In my grandmother's day, country doctors traveled to the farm, treated old and young alike on myriad health issues, counseled women on matters of child rearing and nutrition, and occasionally applied some ancient remedy not found in modern medical texts. They were practicing integrative medicine, albeit without some of the knowledge and tools now extant. We certainly are not suggesting that modern medicine ought to be abandoned in favor of frontier methods, but we do acknowledge that many of us have felt "dis-integrated" by our interactions with the modern medical complex.
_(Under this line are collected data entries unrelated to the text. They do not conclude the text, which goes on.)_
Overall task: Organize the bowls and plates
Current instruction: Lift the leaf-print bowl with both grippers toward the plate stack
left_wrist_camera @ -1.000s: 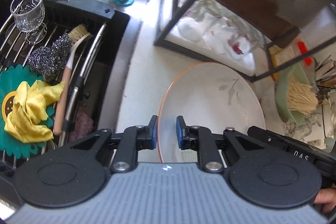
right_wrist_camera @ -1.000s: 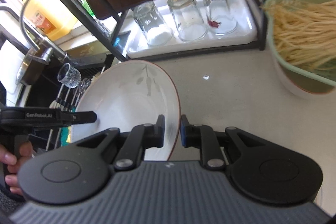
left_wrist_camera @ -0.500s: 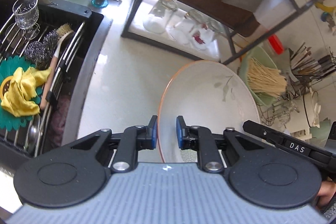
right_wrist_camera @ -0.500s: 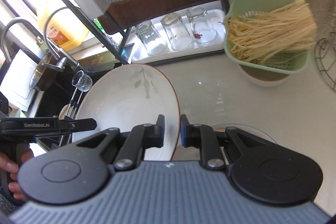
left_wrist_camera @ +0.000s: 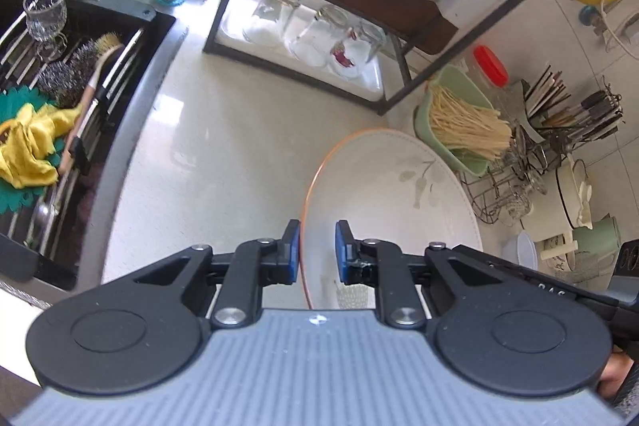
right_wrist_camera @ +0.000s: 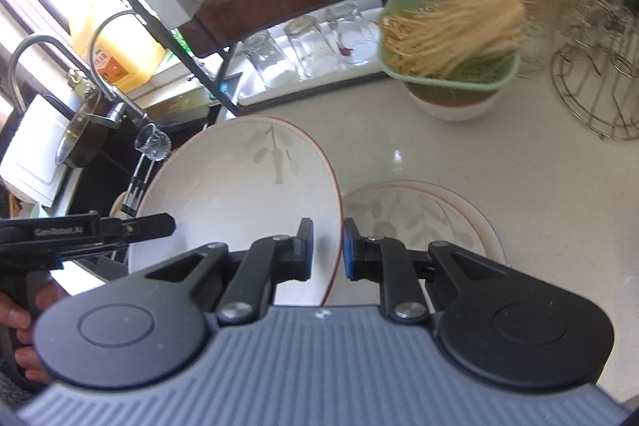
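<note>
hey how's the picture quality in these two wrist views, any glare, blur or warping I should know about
Left wrist view: strong fisheye bending of the black rack, soft glare on the counter, plate sharp. Right wrist view: window area at upper left blown out around the yellow jug, noodles slightly smeared by motion, small glint on the counter.

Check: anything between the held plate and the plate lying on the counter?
Nothing visible. Held plate, gripped by both tongs, right and left, sits left of the leaf-print plate; only bare counter around it.

Two wrist fisheyes, steeply downward, close over countertop (left_wrist_camera: 223, 162), sharing plate (left_wrist_camera: 391, 194) and glass rack (right_wrist_camera: 223, 38)
</note>
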`<action>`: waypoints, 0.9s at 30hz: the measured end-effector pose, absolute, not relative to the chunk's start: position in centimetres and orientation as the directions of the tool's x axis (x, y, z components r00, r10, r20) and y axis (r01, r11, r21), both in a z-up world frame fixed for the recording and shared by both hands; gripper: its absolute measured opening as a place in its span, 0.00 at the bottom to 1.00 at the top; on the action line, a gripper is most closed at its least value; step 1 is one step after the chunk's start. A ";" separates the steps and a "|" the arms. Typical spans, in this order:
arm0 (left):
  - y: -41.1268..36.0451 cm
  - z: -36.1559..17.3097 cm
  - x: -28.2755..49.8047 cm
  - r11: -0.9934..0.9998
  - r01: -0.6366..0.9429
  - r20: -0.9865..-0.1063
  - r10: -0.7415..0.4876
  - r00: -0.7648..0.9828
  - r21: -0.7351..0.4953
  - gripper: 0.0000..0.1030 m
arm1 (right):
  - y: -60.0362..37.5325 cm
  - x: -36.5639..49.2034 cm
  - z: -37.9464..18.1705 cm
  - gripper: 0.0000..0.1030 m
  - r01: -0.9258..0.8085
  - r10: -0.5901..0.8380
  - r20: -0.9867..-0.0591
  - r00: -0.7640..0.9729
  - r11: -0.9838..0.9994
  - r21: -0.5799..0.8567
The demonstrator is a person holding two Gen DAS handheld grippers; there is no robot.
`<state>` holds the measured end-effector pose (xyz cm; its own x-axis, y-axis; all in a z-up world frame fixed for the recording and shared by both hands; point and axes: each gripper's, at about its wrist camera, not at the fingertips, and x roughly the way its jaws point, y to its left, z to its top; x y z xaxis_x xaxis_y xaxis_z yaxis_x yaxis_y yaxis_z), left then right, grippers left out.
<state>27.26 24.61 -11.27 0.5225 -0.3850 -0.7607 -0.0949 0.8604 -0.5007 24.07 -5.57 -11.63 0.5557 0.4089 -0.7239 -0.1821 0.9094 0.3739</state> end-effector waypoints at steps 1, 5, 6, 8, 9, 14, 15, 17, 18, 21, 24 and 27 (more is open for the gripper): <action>24.2 -11.6 27.2 0.859 -0.098 -0.763 -0.388 0.517 -0.503 0.20 | -5.9 23.8 -11.9 0.18 -0.169 0.401 -0.729 0.554 0.912 0.373; 22.6 -12.6 26.8 0.863 -0.091 -0.774 -0.393 0.496 -0.496 0.20 | -7.0 23.3 -12.8 0.18 -0.133 0.379 -0.744 0.550 0.920 0.370; 22.2 -13.0 26.8 0.866 -0.090 -0.781 -0.393 0.486 -0.492 0.20 | -7.3 23.2 -13.1 0.18 -0.126 0.376 -0.747 0.548 0.920 0.371; 21.4 -13.8 26.9 0.872 -0.092 -0.793 -0.388 0.470 -0.481 0.20 | -7.7 23.2 -13.6 0.18 -0.119 0.366 -0.759 0.539 0.925 0.362; 21.0 -14.2 27.0 0.877 -0.091 -0.801 -0.383 0.461 -0.472 0.20 | -7.8 23.2 -13.9 0.18 -0.116 0.360 -0.763 0.537 0.927 0.356; 19.4 -15.1 27.8 0.902 -0.086 -0.831 -0.348 0.434 -0.423 0.20 | -8.8 23.1 -15.3 0.18 -0.113 0.350 -0.777 0.523 0.932 0.344; 19.1 -15.1 27.9 0.908 -0.083 -0.837 -0.339 0.430 -0.411 0.20 | -9.0 23.1 -15.6 0.18 -0.110 0.352 -0.778 0.521 0.931 0.348; 18.4 -15.3 28.2 0.918 -0.078 -0.845 -0.321 0.428 -0.388 0.20 | -9.6 23.1 -16.2 0.18 -0.104 0.357 -0.776 0.519 0.928 0.358; 18.1 -15.4 28.2 0.922 -0.081 -0.847 -0.310 0.432 -0.379 0.20 | -9.8 23.1 -16.4 0.18 -0.102 0.359 -0.775 0.520 0.927 0.361; 17.4 -15.6 28.4 0.932 -0.077 -0.853 -0.289 0.435 -0.355 0.20 | -10.2 23.1 -17.3 0.18 -0.090 0.349 -0.777 0.523 0.930 0.357; 16.7 -15.7 28.4 0.949 -0.056 -0.862 -0.254 0.439 -0.309 0.20 | -10.7 23.1 -18.0 0.18 -0.069 0.354 -0.781 0.514 0.925 0.374; 16.4 -16.0 28.5 0.938 -0.050 -0.853 -0.288 0.436 -0.342 0.20 | -10.9 23.1 -18.3 0.13 -0.094 0.409 -0.755 0.512 0.900 0.425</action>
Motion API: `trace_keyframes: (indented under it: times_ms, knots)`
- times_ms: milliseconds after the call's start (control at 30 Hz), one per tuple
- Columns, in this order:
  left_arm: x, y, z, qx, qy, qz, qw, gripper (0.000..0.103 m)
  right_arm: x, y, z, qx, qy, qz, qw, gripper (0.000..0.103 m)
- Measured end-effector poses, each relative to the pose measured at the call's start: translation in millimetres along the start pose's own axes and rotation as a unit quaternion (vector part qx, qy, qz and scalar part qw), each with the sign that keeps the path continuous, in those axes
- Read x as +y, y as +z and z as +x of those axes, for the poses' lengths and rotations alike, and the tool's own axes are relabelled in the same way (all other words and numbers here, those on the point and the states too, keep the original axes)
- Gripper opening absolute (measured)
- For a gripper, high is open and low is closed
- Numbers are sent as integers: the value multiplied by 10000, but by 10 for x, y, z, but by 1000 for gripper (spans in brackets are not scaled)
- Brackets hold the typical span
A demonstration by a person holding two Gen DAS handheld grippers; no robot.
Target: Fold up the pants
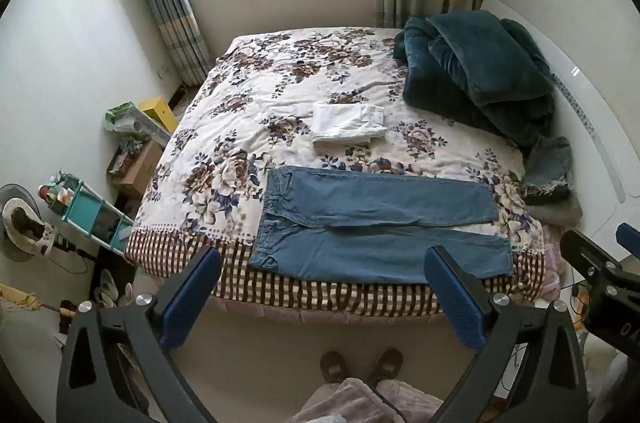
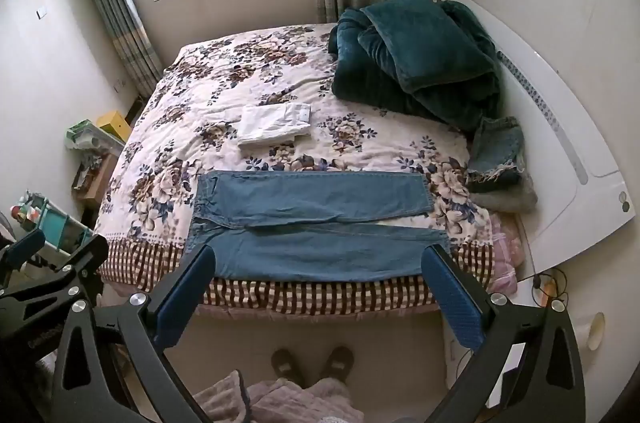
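Note:
Blue jeans (image 1: 376,223) lie flat along the front edge of the bed, waistband at the left, both legs running right; they also show in the right wrist view (image 2: 316,223). My left gripper (image 1: 324,257) is open and empty, held back from the bed above the floor. My right gripper (image 2: 320,255) is open and empty, also short of the bed's front edge. The right gripper shows at the right edge of the left wrist view (image 1: 600,263). The left gripper shows at the left edge of the right wrist view (image 2: 60,255).
A folded white garment (image 1: 348,123) lies mid-bed on the floral cover (image 1: 240,127). A dark green blanket pile (image 1: 476,75) and folded denim (image 1: 548,167) sit at the right by the white headboard (image 1: 592,127). Shelf and boxes (image 1: 92,211) stand left. The person's feet (image 1: 360,367) are below.

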State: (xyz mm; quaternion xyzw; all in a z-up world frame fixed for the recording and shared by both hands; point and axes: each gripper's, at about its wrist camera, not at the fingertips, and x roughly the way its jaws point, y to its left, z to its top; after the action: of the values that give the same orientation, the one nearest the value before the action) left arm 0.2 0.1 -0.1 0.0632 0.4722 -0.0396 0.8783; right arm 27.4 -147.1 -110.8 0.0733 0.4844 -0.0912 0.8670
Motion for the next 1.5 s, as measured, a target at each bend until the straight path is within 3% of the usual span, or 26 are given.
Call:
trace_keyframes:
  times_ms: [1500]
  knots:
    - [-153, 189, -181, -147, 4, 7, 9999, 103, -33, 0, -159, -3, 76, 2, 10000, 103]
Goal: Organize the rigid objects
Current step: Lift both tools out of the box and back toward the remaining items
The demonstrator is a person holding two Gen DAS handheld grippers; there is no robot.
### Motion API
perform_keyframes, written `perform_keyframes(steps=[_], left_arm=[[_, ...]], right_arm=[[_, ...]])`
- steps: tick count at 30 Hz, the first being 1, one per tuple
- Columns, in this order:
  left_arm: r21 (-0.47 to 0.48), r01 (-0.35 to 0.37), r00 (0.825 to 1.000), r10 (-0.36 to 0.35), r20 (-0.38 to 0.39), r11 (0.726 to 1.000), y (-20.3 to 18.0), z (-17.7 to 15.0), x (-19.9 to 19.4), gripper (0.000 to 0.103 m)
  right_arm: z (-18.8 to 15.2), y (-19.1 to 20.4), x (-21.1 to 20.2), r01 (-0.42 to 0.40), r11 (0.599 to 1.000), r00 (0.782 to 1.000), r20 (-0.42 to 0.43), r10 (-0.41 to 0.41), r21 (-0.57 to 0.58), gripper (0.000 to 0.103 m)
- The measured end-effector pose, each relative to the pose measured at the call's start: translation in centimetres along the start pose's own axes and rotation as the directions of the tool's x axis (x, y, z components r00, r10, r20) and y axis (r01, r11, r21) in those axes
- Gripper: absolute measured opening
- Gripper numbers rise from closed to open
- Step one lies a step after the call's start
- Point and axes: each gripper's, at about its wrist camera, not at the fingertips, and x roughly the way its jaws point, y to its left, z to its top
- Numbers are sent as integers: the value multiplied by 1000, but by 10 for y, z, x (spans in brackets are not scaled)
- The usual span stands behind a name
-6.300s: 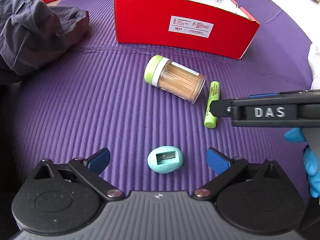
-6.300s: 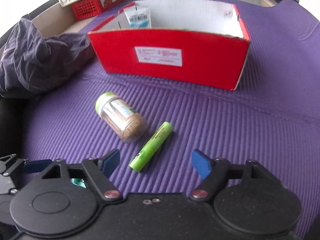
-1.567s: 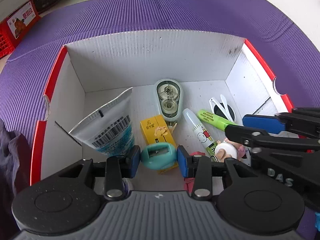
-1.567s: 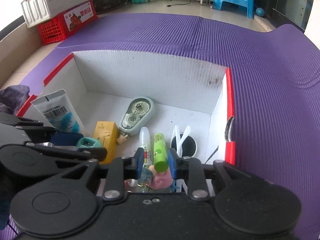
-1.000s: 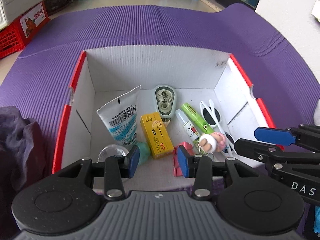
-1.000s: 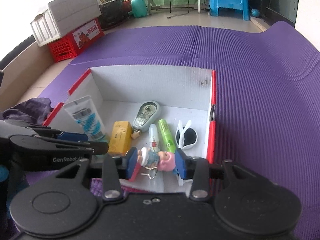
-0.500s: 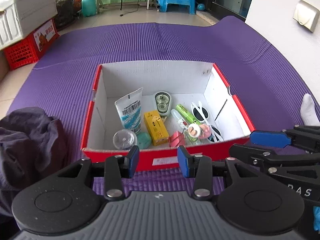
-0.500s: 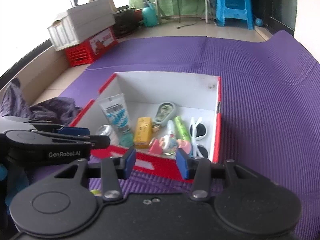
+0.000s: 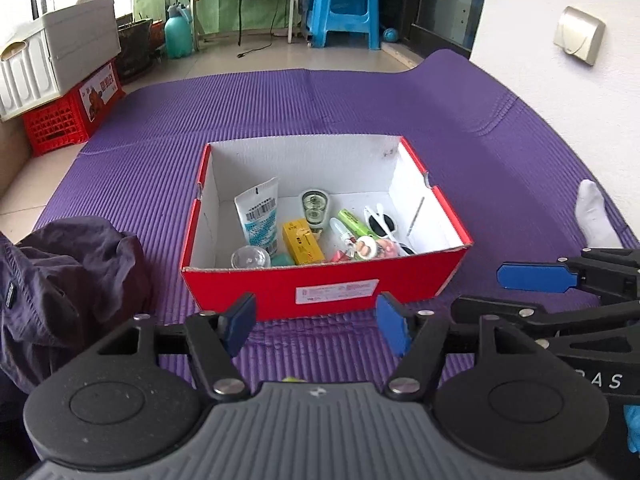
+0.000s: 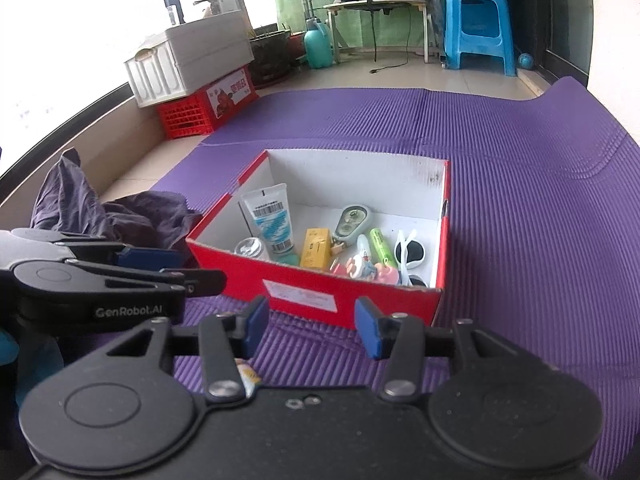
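The red box (image 9: 324,286) sits on the purple mat (image 9: 360,100), open at the top, with its white inside walls showing. Inside it, a white tube (image 9: 258,220) with a barcode leans toward the left wall, and a clear round jar (image 9: 250,258) lies at the near-left corner in front of the tube. A yellow carton (image 9: 302,242) lies right of the tube, with a teal sharpener (image 9: 282,260) tucked by its near end. Behind the carton rests a pale green tape dispenser (image 9: 315,206). A green highlighter (image 9: 354,222) and white sunglasses (image 9: 382,222) lie toward the right wall, and a small doll figure (image 9: 370,247) sits near the front wall; the small pink pieces beside it are too blurred to name.

The left tool (image 9: 316,324) hovers on the near side of the box, blue pads apart with nothing between them. The right tool (image 10: 308,326) hangs at the same side, right of the left one, its pads likewise spread and empty.

A dark cloth (image 9: 60,276) is heaped on the mat left of the box. A red crate (image 9: 68,114) under a white bin (image 9: 56,54) stands beyond the mat's far-left corner, and a blue stool (image 9: 342,4) stands far behind the box.
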Motion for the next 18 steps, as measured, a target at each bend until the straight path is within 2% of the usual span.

Likewise, we do not suggest that modern investors eschew all of the knowledge, insights, and tools that we have gained since the birth of modern portfolio theory in the mid-twentieth century. We do assert, however, that integrative wealth management happens only through ongoing, purposeful interaction between family members and their advisors across a wide spectrum of both financial and nonfinancial topics—an approach that is in conflict with the infinitely scalable, profit-driven model practiced today by most of the investment industry.